2.賜物を生かさなかった人々(マタイの福音書 2章3~8節)

 キリストを礼拝する点で、東からの博士よりも立場が有利な人々がいました。それを神様から恵みとして与えられた「賜物」と呼ぶとすれば、それを生かさなかった人々です。

 第1は、ヘロデ王です。彼にはローマ皇帝からユダヤ地方の統治を任された権力がありました。首都ローマから見れば、中央から離れた辺境の地でしたが、実はキリストの誕生が約束された地だったのです。その賜物を生かせば、ユダヤ地方は真の意味で豊かになったことでしょう。しかし、ヘロデは自分の地位にこだわるゆえに新しい王の誕生の知らせに動揺し、礼拝に行くどころか殺そうと画策し、賜物を生かさなかったのでした(3,7,8節)。

 第2は、エルサレムの人々です。この人々に神様から恵みとして与えられていた賜物は言うまでもなく、その近さ、キリストが生まれる地元であったことです。行こうと思えば、すぐに礼拝できました。しかし、彼らはその賜物を生かさなかったのです(3節)。

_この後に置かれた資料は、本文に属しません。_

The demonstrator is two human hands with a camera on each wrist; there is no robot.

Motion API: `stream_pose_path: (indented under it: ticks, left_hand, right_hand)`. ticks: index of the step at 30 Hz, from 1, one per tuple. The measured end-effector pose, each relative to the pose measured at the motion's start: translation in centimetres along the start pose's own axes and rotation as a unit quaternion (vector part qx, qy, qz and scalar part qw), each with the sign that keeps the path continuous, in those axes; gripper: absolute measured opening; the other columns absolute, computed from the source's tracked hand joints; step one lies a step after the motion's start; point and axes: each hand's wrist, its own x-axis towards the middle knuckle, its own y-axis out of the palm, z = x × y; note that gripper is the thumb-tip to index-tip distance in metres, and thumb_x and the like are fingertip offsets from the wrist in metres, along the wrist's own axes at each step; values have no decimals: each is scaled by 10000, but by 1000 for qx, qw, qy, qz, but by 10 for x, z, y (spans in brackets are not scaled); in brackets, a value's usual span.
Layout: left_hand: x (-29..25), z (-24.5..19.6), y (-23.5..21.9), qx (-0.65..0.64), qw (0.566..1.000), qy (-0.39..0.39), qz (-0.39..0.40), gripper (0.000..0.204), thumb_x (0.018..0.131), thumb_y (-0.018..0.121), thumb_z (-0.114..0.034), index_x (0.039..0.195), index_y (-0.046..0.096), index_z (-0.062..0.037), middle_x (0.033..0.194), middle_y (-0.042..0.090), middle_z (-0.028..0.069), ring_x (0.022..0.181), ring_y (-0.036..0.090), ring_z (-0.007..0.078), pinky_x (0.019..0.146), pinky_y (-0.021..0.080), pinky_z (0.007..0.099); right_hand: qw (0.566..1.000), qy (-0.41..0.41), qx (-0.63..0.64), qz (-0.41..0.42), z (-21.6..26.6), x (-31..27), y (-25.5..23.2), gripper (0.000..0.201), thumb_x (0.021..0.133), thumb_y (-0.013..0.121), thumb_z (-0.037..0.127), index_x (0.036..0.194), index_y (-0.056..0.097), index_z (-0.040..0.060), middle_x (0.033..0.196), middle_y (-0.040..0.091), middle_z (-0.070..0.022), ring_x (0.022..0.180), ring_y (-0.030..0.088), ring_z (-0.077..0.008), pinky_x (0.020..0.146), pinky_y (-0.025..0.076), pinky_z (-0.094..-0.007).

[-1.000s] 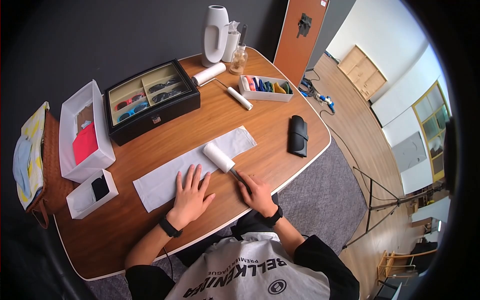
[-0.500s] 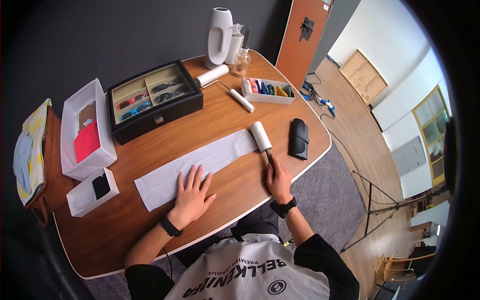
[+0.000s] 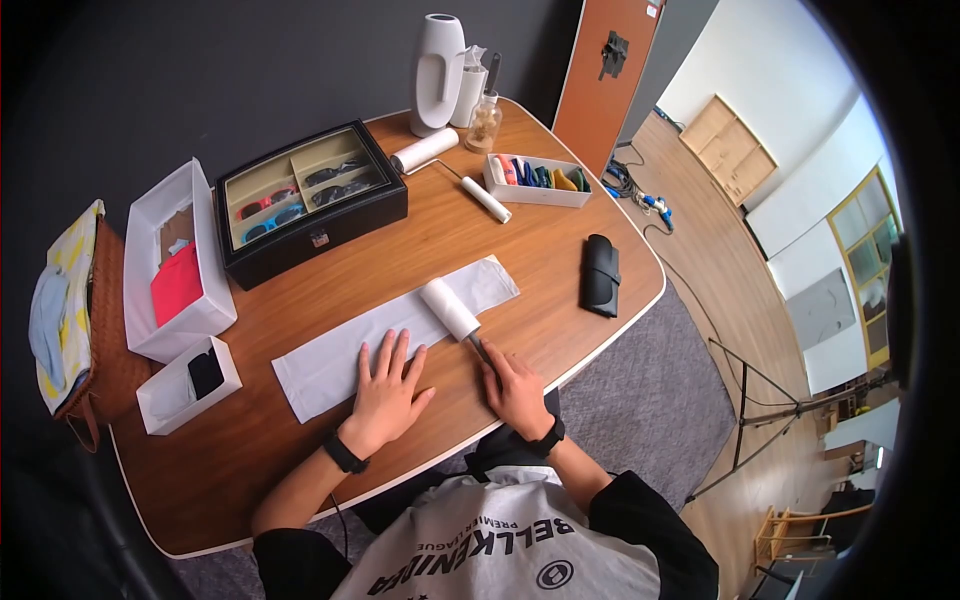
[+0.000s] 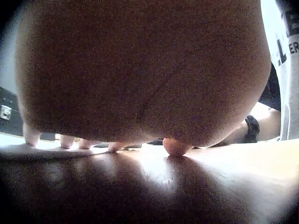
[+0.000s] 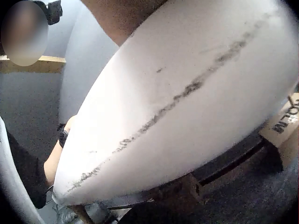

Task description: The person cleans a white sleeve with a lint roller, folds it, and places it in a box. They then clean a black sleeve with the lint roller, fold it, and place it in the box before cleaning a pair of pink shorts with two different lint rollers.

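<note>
A long strip of pale grey cloth (image 3: 318, 368) lies flat across the table in the head view. My left hand (image 3: 386, 398) rests on its near edge, fingers spread and straight, the thumb out over bare wood. In the left wrist view the fingertips (image 4: 176, 147) touch down while the palm arches above the tabletop. My right hand (image 3: 515, 388) grips the dark handle of a lint roller (image 3: 450, 308), whose white roll lies across the cloth right of the left hand. The right wrist view is filled by a scuffed white surface (image 5: 140, 102); the right hand's fingers are hidden there.
Behind the cloth stand a black sunglasses case (image 3: 312, 200), a larger lint roller (image 3: 426, 150) and a box of colourful folded fabrics (image 3: 540, 182). A black pouch (image 3: 600, 275) lies right. White boxes (image 3: 215, 300) and a brown woven basket (image 3: 105, 330) are left.
The right hand moved the lint roller rightward to the cloth's far right end, then back left to its middle. The left hand stayed in place on the cloth.
</note>
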Motion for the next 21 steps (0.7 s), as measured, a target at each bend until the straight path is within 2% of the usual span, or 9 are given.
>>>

 第3は、祭司長や律法学者たちです。彼らに与えられていた賜物は、『聖書』を読めること、知識としては知っていたことです。彼らはキリストがどこで生まれるかを知っており、ヘロデ王の質問にすぐに答えることができました(4~6節)。しかし、彼らはキリストが生まれたと知っても、礼拝に行こうとはせず、せっかくの賜物を生かしませんでした。

 今の私たちそれぞれに神様から恵みとして与えられている「賜物」とは何でしょうか?何らかの自分の立場やこれまでの経験でしょうか。教会への近さでしょうか。年齢や健康状態と共に変化もあるかもしれません。『聖書』を読めることでしょうか。自由に使える時間でしょうか。何にでも関心をもつことでしょうか。物事を深く考えることでしょうか。それらの賜物を、キリストとお会いし、礼拝するために生かせるようにと願います。

3.賜物を生かした人々(マタイの福音書 2章9~12節)

 それは、東の方からはるばる旅をして来た博士たちです。自分たちを先導する特別な「星」、ベツレヘムだと教えられたその情報源の『聖書』のことば、これらを信じ、与えられた「賜物」を生かしてベツレヘムへとやって来ます。10節を読みましょう。「その星」を見た彼らの大きな喜びとは、「星」がそこにとどまったからでしょう。「ここだ。キリストと呼ばれるユダヤの王は、この家におられるのだ」と感慨無量だったのではないでしょうか。

 それから彼らはどうしたか?11節を見ましょう。「家に入り」。この時は生後2年近く過ぎ、飼い葉おけのある場所ではなく、家に移っていたようです。「幼子を見、ひれ伏して礼拝した」。大のおとなが、しかも博士が、幼子の前にひたいをつけるようにして低くなり、礼拝したのです。そして彼らがささげたのは、黄金、乳香、没薬。これらは彼らの国でとれた価値ある物でした。すなわち、彼らの国ならではの、恵みとして与えられた「賜物」を、彼らはキリストにささげ、ささげることによってその「賜物」を生かして用いたのです。「黄金」は王に、「乳香」は神に、「没薬」は死者に用いられる物で、キリストが王であり、神であり、十字架で死なれることを象徴すると言われますが、彼らがささげた自分の国の価値ある物が意図せずしてそのような意味をもつささげ物となったのかもしれません。

Ⅲ.むすび

 コロナ禍に痛感した「礼拝に集まれる恵み」という賜物を、今一度思い起こしましょう。このあと、奉献のときに讃美歌548番の1節で「ささげまつるものはすべて み手より受けたるたまものなり」と歌います。私たちがささげるものはすべて、実は神様から受けた賜物なのです。あなたに与えられている賜物は何でしょうか。私たちのためにひとり子イエス様をお与えくださり、イエス様が私たちのために十字架で血を流し、ご自身をささげてくださった測り知れない恵みに応え、私たちそれぞれに与えられている賜物を主にささげて、生かして用いる1年とさせていただきましょう。